══ Dataset content ══

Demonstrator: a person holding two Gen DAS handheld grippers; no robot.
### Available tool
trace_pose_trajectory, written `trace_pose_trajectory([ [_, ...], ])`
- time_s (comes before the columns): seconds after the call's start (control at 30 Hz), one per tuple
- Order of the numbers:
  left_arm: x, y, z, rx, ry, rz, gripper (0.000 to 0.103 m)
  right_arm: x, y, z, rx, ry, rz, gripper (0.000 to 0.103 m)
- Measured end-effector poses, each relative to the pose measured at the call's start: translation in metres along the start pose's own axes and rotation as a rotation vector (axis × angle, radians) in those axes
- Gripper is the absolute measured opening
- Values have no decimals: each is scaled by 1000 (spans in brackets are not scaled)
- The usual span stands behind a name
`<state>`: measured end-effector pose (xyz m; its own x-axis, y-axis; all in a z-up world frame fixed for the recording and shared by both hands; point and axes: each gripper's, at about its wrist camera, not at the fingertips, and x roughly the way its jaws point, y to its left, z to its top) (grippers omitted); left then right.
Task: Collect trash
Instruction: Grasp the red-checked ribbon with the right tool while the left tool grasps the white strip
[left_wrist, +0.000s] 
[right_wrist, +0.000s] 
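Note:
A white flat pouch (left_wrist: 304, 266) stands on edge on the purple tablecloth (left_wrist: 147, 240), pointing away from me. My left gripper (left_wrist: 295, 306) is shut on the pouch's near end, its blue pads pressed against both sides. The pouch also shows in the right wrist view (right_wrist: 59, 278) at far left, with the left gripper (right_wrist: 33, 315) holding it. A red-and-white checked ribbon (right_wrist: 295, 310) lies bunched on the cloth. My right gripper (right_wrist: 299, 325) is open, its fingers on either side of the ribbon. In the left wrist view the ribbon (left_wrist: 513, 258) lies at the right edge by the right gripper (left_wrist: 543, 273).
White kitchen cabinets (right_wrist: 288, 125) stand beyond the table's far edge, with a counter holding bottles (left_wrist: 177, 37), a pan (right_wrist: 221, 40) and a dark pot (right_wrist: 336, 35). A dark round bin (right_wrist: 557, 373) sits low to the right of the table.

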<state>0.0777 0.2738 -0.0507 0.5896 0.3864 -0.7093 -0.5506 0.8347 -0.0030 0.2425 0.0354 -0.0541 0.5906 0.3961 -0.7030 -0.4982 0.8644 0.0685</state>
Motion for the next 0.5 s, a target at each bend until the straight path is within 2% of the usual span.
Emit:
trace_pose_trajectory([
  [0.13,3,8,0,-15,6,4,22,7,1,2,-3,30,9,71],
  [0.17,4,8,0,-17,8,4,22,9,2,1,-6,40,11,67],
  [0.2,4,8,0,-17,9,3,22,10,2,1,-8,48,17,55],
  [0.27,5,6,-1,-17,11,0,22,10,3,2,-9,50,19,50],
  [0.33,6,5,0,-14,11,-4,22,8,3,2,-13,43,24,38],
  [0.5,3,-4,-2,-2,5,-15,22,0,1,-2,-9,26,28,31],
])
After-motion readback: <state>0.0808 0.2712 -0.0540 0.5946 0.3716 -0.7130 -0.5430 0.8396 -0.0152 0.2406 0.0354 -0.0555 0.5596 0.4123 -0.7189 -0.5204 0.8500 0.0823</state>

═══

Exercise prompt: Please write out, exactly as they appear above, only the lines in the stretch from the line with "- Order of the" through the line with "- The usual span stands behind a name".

Reply:
- Order of the numbers:
  left_arm: x, y, z, rx, ry, rz, gripper (0.000 to 0.103 m)
  right_arm: x, y, z, rx, ry, rz, gripper (0.000 to 0.103 m)
- Measured end-effector poses, each relative to the pose measured at the call's start: translation in metres along the start pose's own axes and rotation as a rotation vector (axis × angle, radians) in those axes
- Gripper is the absolute measured opening
- Values have no decimals: each is scaled by 1000 (spans in brackets are not scaled)
- The usual span stands behind a name

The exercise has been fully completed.